━━ Information supplied
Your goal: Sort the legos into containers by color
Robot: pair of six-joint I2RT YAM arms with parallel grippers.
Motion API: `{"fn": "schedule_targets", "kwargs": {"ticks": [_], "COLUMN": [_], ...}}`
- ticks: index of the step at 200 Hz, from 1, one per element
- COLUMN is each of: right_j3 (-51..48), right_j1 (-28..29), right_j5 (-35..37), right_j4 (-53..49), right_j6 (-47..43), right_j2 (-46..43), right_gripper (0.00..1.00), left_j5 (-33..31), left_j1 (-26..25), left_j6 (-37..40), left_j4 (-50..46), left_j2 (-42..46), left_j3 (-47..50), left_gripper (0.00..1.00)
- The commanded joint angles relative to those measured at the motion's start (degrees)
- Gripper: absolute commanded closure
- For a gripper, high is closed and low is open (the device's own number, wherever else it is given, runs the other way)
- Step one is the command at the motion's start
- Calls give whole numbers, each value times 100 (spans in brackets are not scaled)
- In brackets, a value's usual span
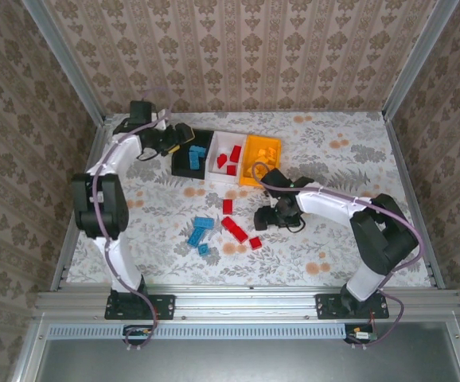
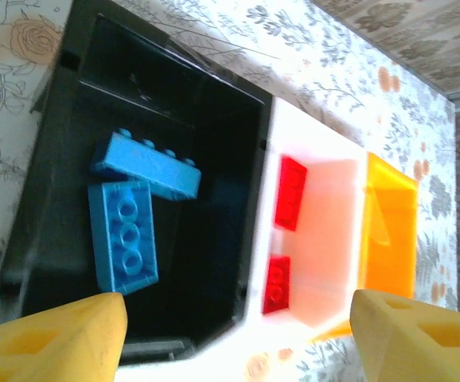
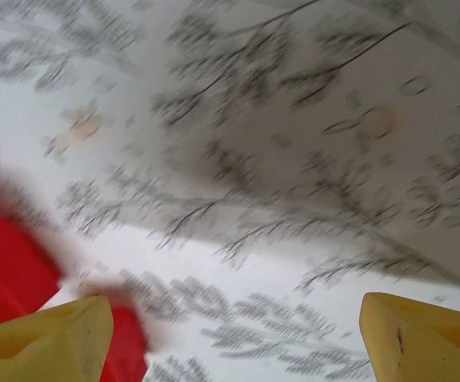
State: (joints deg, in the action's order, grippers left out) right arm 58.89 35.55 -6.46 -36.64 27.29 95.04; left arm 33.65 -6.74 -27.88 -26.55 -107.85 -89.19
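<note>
Blue legos [image 1: 200, 231] and red legos [image 1: 234, 228] loose on worktop [image 1: 333, 239]; both jaws wide, empty

At lower centre of the top view the blue legos lie clustered on the worktop, with the red legos just to their right. Right of the red pieces the right jaws hang low over the worktop. In the right wrist view their yellow fingertips [image 3: 47, 338] sit at opposite lower corners, wide apart, with nothing between them and a blurred red brick [image 3: 7, 267] beside the left-hand tip. Further back, at upper centre, three joined containers stand in a row: black bin [image 1: 204, 139], white bin [image 1: 219, 142], orange-yellow bin [image 1: 263, 147]. Over the black bin the left jaws hang, wide and empty in the left wrist view. Two blue bricks [image 2: 126, 231] lie touching in the black bin; two red bricks [image 2: 292, 192] show in the white bin. Contents of the orange-yellow bin: cannot tell.
</note>
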Motion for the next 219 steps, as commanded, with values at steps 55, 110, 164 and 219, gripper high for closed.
{"fn": "schedule_targets", "kwargs": {"ticks": [55, 110, 164, 219], "right_j3": [-51, 195, 272, 413], "right_j1": [997, 1233, 1301, 1297], "right_j5": [457, 543, 655, 810], "right_j4": [-362, -222, -160, -296], "right_j6": [225, 328, 428, 401], "right_j2": [2, 466, 657, 648], "right_gripper": [19, 26, 40, 61], "left_j5": [-131, -104, 12, 50], "left_j1": [-37, 137, 170, 171], "left_j6": [383, 442, 386, 427], "left_j4": [-310, -596, -528, -605], "left_j2": [2881, 3897, 3992, 4057], "left_j3": [2443, 3240, 3449, 3512], "left_gripper": [17, 15, 14, 13]}}
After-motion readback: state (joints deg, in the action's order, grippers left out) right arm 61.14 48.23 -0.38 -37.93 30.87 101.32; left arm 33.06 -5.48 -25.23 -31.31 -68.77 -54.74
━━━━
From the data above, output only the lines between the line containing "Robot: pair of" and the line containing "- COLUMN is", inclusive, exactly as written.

Answer:
Robot: pair of six-joint I2RT YAM arms with parallel grippers.
Motion API: `{"fn": "schedule_targets", "kwargs": {"ticks": [_], "COLUMN": [_], ...}}`
- ticks: index of the step at 200 Hz, from 1, one per element
- COLUMN is each of: right_j3 (-51..48), right_j1 (-28..29), right_j5 (-35..37), right_j4 (-53..49), right_j6 (-47..43), right_j2 (-46..43), right_gripper (0.00..1.00), left_j5 (-33..31), left_j1 (-26..25), left_j6 (-37..40), left_j4 (-50..46), left_j2 (-42..46), left_j3 (-47..50), left_gripper (0.00..1.00)

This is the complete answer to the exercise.